When you write out the listing, keep each word exactly as it stands but include none of its images.

Dataset extract:

# # # # # # #

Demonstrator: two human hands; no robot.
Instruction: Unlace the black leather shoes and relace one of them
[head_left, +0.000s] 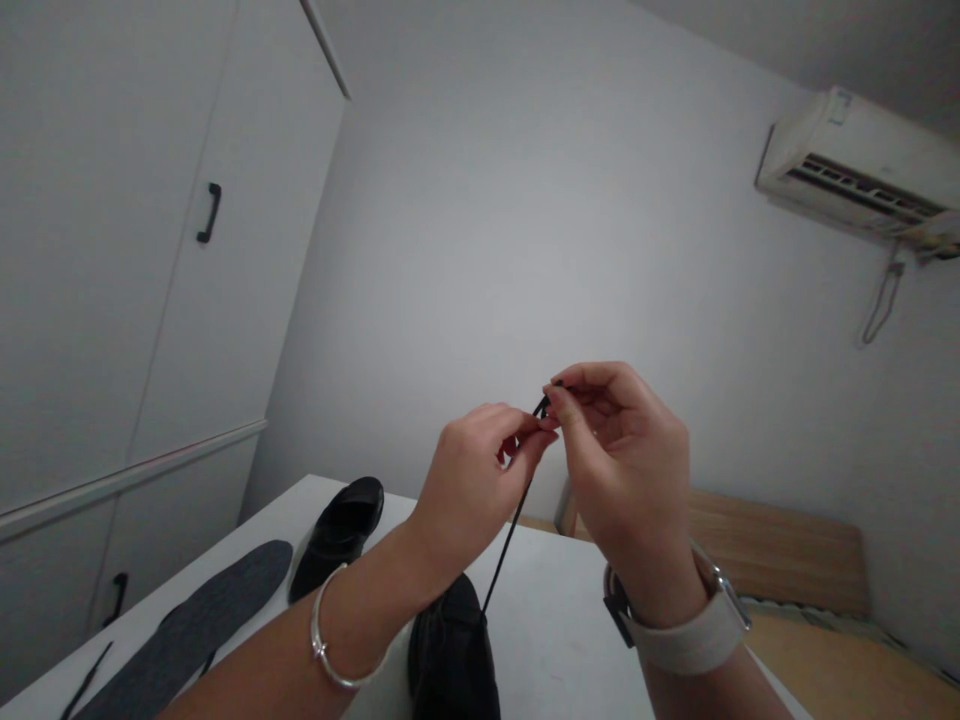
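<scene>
Both my hands are raised above a white table (pixel 555 610). My left hand (pixel 469 485) and my right hand (pixel 622 460) pinch the upper end of a black shoelace (pixel 510 535) between thumb and fingers, fingertips almost touching. The lace runs taut down to a black leather shoe (pixel 450 655) lying on the table just below my wrists. A silver bracelet is on my left wrist, a watch with a pale band on my right.
A second black shoe (pixel 341 535) lies further back on the table. Dark grey insoles (pixel 202 620) and a loose black lace (pixel 86 680) lie at the left. White cupboards (pixel 135 250) stand left, an air conditioner (pixel 855 170) hangs upper right, a wooden bed frame (pixel 780 560) is behind.
</scene>
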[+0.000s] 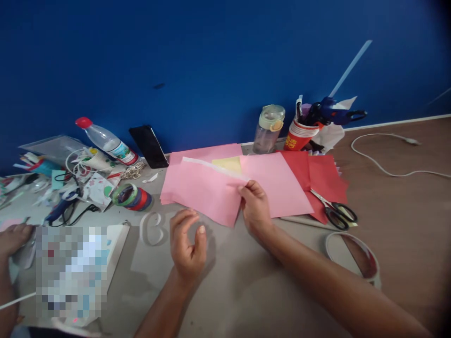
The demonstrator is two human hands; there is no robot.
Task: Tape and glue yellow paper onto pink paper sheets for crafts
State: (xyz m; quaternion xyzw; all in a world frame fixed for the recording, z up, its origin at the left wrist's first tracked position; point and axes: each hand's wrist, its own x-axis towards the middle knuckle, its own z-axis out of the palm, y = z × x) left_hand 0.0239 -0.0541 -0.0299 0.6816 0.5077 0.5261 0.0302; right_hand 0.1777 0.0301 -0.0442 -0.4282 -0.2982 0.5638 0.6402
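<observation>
From the head camera, the pink sheet [207, 190] lies on the grey table [246, 281], the topmost of several spread papers, and everything else is best placed from it. The right hand [255, 206] is at the sheet's right edge, thumb and fingers pinched shut on the paper, so the sheet stretches away from that hand to the camera's left. The left hand [186, 244] is just below the sheet's lower edge – fingers loosely curled and open, holding nothing, apart from the paper; whether it rests on the table I cannot tell. Tucked behind the sheet's upper edge is a pale yellow sheet [229, 163], with more pink paper [282, 183] under and beyond it. Right of the pink sheet lies red paper [324, 180] with scissors [336, 211] lying partly on it, and nearer the camera on that side a wide tape roll [354, 256]. Behind the sheet, against the blue wall [211, 56], stand a clear bottle [269, 126] and a red cup [298, 135] (stuffed with tools), while a dark phone [148, 145] leans at the sheet's upper left. Left of the sheet sit stacked coloured tape rolls [132, 196] and a red-capped water bottle [105, 141] – and well beyond them, at the frame's edge, another person's hand [12, 237] rests on the table.
</observation>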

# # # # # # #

Answer to this exercise:
Demonstrator: two human hands; no robot.
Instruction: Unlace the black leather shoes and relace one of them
[head_left, +0.000s] 
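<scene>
Both my hands are raised above a white table (pixel 555 610). My left hand (pixel 469 485) and my right hand (pixel 622 460) pinch the upper end of a black shoelace (pixel 510 535) between thumb and fingers, fingertips almost touching. The lace runs taut down to a black leather shoe (pixel 450 655) lying on the table just below my wrists. A silver bracelet is on my left wrist, a watch with a pale band on my right.
A second black shoe (pixel 341 535) lies further back on the table. Dark grey insoles (pixel 202 620) and a loose black lace (pixel 86 680) lie at the left. White cupboards (pixel 135 250) stand left, an air conditioner (pixel 855 170) hangs upper right, a wooden bed frame (pixel 780 560) is behind.
</scene>
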[+0.000s] 
The demonstrator is two human hands; there is no robot.
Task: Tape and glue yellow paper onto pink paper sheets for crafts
State: (xyz m; quaternion xyzw; all in a world frame fixed for the recording, z up, its origin at the left wrist's first tracked position; point and axes: each hand's wrist, its own x-axis towards the middle knuckle, its own z-axis out of the palm, y = z × x) left_hand 0.0239 -0.0541 -0.0299 0.6816 0.5077 0.5261 0.0302; right_hand 0.1777 0.0301 -0.0442 -0.4282 -0.2982 0.5638 0.6402
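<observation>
From the head camera, the pink sheet [207, 190] lies on the grey table [246, 281], the topmost of several spread papers, and everything else is best placed from it. The right hand [255, 206] is at the sheet's right edge, thumb and fingers pinched shut on the paper, so the sheet stretches away from that hand to the camera's left. The left hand [186, 244] is just below the sheet's lower edge – fingers loosely curled and open, holding nothing, apart from the paper; whether it rests on the table I cannot tell. Tucked behind the sheet's upper edge is a pale yellow sheet [229, 163], with more pink paper [282, 183] under and beyond it. Right of the pink sheet lies red paper [324, 180] with scissors [336, 211] lying partly on it, and nearer the camera on that side a wide tape roll [354, 256]. Behind the sheet, against the blue wall [211, 56], stand a clear bottle [269, 126] and a red cup [298, 135] (stuffed with tools), while a dark phone [148, 145] leans at the sheet's upper left. Left of the sheet sit stacked coloured tape rolls [132, 196] and a red-capped water bottle [105, 141] – and well beyond them, at the frame's edge, another person's hand [12, 237] rests on the table.
</observation>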

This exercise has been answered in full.